Lake Huron Oil on masonite. 8 x 10 “

It was an old custom to knock on the hive and then turn it around three times and tell the inhabitants of great events in the family, of births, marriages, deaths, and leave-takings…Bees Virginia judged to be eerily intelligent insects, and if sharing the news of the family would keep them from deserting the hive, then so be it.”

Well, I have told the bees that we will be moving soon. I let the water run out in the bird baths, am slow to fill the Oriole feeder and no longer put out oranges.

Not knowing what the new owners will respect, it seemed prudent to lessen our animal dependence.

Still, we did have an uninvited family of weasels under our back porch; last week with my morning coffee just poured one came in from the back porch through the dining room and disappeared. No, I did not leave any doors open, my feeling is that like the bats in our house, if they can find their way in, then they can find their way out. But, my sister was visiting and still abed on an air mattress on the floor. Christopher said to me don’t tell your sister. I didn’t.
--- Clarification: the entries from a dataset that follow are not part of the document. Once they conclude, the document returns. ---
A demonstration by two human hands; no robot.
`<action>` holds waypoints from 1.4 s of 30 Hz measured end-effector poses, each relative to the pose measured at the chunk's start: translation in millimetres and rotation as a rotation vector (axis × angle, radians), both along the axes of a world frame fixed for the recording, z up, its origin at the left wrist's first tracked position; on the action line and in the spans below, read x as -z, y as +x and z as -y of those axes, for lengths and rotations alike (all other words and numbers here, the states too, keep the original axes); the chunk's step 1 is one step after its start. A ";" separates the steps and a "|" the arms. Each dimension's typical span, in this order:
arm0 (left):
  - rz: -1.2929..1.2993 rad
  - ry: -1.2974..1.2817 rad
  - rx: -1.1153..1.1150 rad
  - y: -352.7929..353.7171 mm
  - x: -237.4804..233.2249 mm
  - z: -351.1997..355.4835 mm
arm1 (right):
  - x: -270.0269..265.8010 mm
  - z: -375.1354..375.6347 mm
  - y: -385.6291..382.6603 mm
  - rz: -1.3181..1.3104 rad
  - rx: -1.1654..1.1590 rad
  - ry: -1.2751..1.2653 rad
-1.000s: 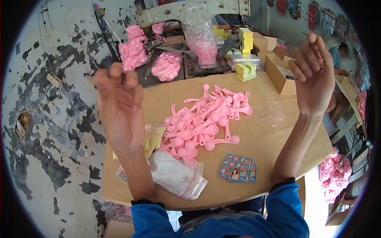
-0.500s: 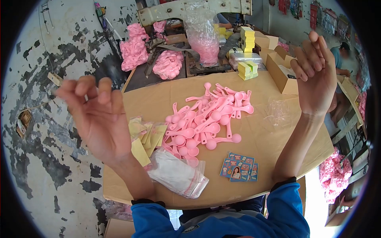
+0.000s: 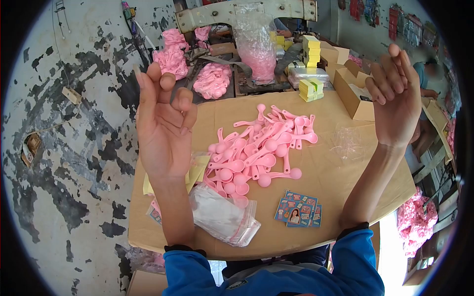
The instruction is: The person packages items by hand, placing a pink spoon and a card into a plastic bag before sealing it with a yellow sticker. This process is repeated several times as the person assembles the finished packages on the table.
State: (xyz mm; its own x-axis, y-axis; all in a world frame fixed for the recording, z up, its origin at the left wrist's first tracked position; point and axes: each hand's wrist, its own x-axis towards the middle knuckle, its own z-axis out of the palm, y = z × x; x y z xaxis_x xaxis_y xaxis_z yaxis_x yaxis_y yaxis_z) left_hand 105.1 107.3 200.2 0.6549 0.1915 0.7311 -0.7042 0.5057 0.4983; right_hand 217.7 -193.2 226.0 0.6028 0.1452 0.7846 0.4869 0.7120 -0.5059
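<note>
My left hand (image 3: 167, 121) is raised above the left side of the table, palm showing, fingers loosely curled and apart with nothing in them. On the right, my right hand (image 3: 398, 96) is also held up, its fingers bent and holding nothing. Between them a heap of pink measuring spoons (image 3: 261, 148) lies on the brown-covered table (image 3: 326, 182). Yellow paper slips (image 3: 197, 170) are partly hidden behind my left wrist. Below them are clear plastic bags (image 3: 224, 217). Several blue printed cards (image 3: 298, 209) rest near the front edge.
At the back stand a clear bag of pink items (image 3: 256, 54), pink bundles (image 3: 212, 80) and stacked yellow cards (image 3: 311, 90). An open cardboard box (image 3: 353, 96) is at the back right. Thin clear strands (image 3: 347, 143) lie on the right. Another person (image 3: 424, 81) sits beyond the table.
My left hand has swung right and turned more upright, uncovering the wall and a printed packet at the table's left. My right hand has hardly moved. The spoons and cards stay put.
</note>
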 end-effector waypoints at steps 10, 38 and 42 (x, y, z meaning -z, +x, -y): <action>-0.023 -0.009 -0.024 5.3 2.7 7.0 | 0.0 2.5 1.2 0.020 0.002 0.006; 0.393 0.743 -0.599 -80.4 8.7 149.7 | 0.4 12.6 -93.4 0.752 -0.386 -0.965; 0.339 0.814 -0.627 -78.6 8.3 142.2 | 2.2 13.8 -92.3 0.752 -0.283 -0.952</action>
State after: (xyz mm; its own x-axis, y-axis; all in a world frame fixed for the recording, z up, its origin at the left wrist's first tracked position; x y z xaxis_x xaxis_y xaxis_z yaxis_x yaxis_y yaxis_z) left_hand 26.6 -34.9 191.8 0.3490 -0.2031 0.9148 -0.8865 -0.3880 0.2521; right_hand 125.4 -207.0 223.9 -0.0954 0.8964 0.4329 0.7686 0.3426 -0.5402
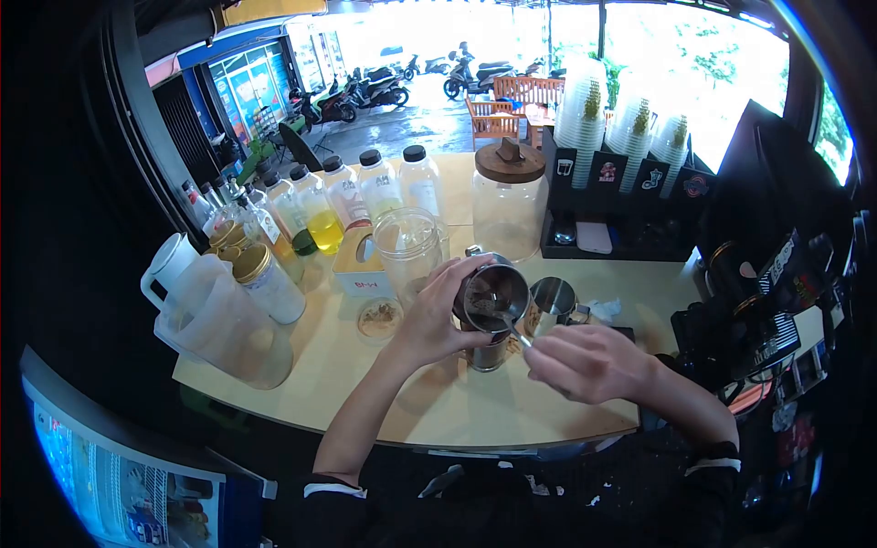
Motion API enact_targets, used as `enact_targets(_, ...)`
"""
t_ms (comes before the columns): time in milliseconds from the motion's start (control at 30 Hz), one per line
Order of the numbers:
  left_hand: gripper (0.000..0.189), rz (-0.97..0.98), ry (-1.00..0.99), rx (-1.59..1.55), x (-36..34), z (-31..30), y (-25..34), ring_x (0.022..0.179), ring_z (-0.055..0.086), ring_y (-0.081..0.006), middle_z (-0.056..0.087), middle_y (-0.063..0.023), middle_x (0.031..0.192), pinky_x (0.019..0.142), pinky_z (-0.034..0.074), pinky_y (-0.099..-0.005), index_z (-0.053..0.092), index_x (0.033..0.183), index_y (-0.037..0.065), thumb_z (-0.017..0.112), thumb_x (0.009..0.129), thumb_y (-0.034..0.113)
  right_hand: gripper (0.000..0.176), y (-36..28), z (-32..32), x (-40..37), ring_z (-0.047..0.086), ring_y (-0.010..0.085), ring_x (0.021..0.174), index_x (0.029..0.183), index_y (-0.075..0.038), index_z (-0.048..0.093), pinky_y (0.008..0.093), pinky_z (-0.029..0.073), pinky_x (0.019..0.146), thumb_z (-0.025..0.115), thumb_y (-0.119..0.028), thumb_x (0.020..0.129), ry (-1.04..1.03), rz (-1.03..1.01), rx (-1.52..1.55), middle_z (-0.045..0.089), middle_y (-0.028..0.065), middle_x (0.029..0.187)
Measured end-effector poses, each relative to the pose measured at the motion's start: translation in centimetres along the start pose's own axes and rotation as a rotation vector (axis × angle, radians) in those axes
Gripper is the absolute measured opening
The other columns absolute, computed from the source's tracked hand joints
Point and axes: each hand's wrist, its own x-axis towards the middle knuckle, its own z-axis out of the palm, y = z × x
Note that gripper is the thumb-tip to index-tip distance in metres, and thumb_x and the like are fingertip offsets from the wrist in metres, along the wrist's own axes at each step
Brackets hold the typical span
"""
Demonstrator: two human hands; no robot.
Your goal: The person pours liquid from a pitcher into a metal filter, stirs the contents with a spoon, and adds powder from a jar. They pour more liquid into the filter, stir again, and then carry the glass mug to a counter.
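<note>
My left hand (437, 312) is wrapped round a metal cup (494, 290), tilted so that its inside shows, with brown residue on the wall. In my right hand (585, 363) is a spoon (517, 334), its far end inside the cup's mouth. Below the tilted cup stands a container with brown contents (487, 355), partly hidden by the cup and my left hand. A second metal cup (554, 298) stands just to the right. Left of my left hand, a round lid (380, 318) with brown crumbs lies on the counter (338, 393).
An open clear jar (406, 251) and a wooden-lidded jar (510, 215) stand behind my hands. Bottles (322, 219), a tissue box (363, 267) and a plastic pitcher (228, 324) are at left. A black holder (630, 196) with stacked cups is at back right.
</note>
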Motion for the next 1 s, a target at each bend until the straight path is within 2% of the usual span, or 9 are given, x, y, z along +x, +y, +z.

The next night a mink walked through the back garden. Yes, we will miss all of our animal encounters. But, with the big wind turbine being built across the road, the foundations of our century home shook and they are just putting in an access road.

So, it is a good time to move on. New adventures await.

A Few Wild Apples

The few wild apples left hanging in the tree have wizened with age and look quite comical now capped with conical hats of snow.

Our lives unfold. Time collapses. Today I see a sliver of silver on the horizon that is Lake Huron, a world of ice, the silence a ‘deep profound’. It is time to fold our tent and move on; this place has grown beyond us.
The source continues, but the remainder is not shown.